For instance, the new class of obesity drugs – which show promise in addressing a range of health care challenges – might be worth spending money on and could provide exceptional value for the United States as a whole if made widely available and covered by government programs like Medicare. However, that just means legislators should digest CBO’s new longer-term estimates, and if CBO says the drugs will ultimately cost more than they save, there are numerous other policy changes that can be used to pay for the investment. (Our Health Savers Initiative has many suggestions.

In a June 2020 report, CBO explained that it weighs many variables in determining whether a health care intervention will score as a budgetary saver. For example, the cost of screening an entire population for a specific disease could still exceed the benefits of reducing the long-term health care costs of the subset of the population determined to have the disease. CBO also reviewed historical research and found that in about 80 percent of studies, preventative medical services led to higher health care spending. 

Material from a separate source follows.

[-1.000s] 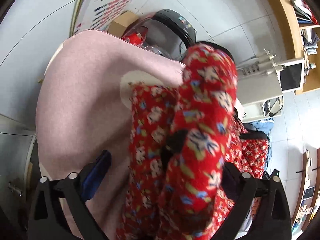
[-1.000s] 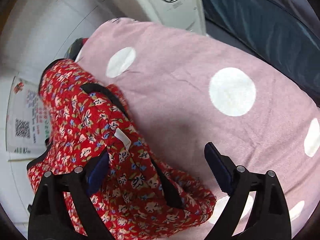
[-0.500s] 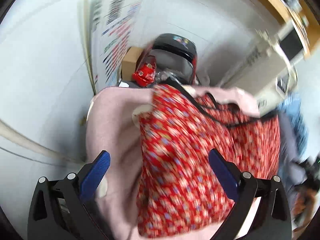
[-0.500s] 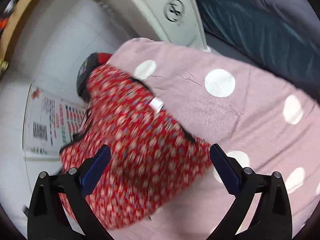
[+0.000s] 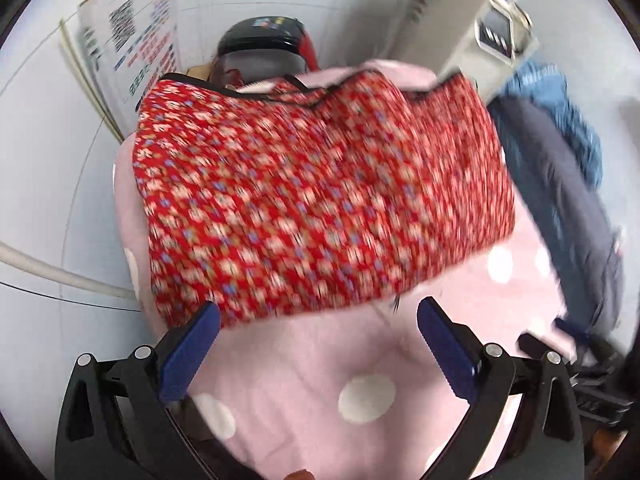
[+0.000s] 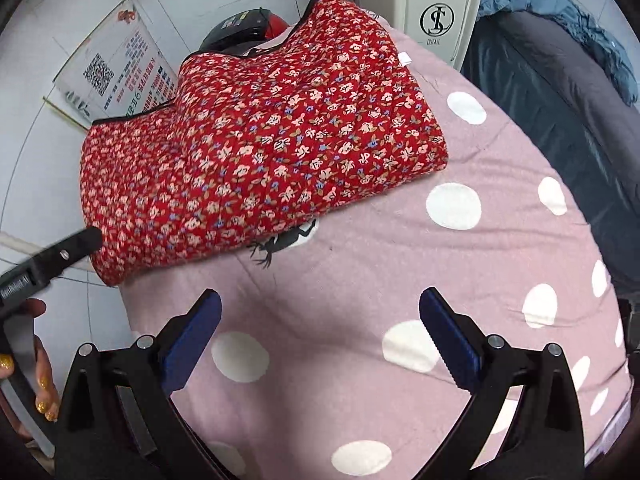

Additionally, CBO must account for all budgetary costs from a policy, not just those within health care programs. To illustrate, a specific individual might live longer and have lower health care spending due to a health intervention, but the individual’s prolonged longevity also means additional Social Security payments that could exceed the health care savings. 

The other variable that is crucial for CBO to model, especially in the case of the new class of obesity drugs, is the cost of the drugs themselves – a variable that will be very sensitive to the actions of future policymakers. CBO has mentioned that the Inflation Reduction Act’s establishment of Medicare price negotiations could potentially reduce the costs of these drugs. However, that depends on how future Administrations utilize their authority, whether the statute holds up against court challenges, and whether Congress passes new legislation that waters down the existing provisions (that a substantial number of Members appear to support) or strengthens them. 

It is entirely possible that in a case like Hepatitis C, where pharmaceutical drugs are capable of curing the disease while eliminating the need for high-cost liver transplants, the costs of screening and treating would ultimately save the federal government more than it would cost over the long term. Under this legislation, CBO would have a broader mandate to figure that out and report out to policymakers. 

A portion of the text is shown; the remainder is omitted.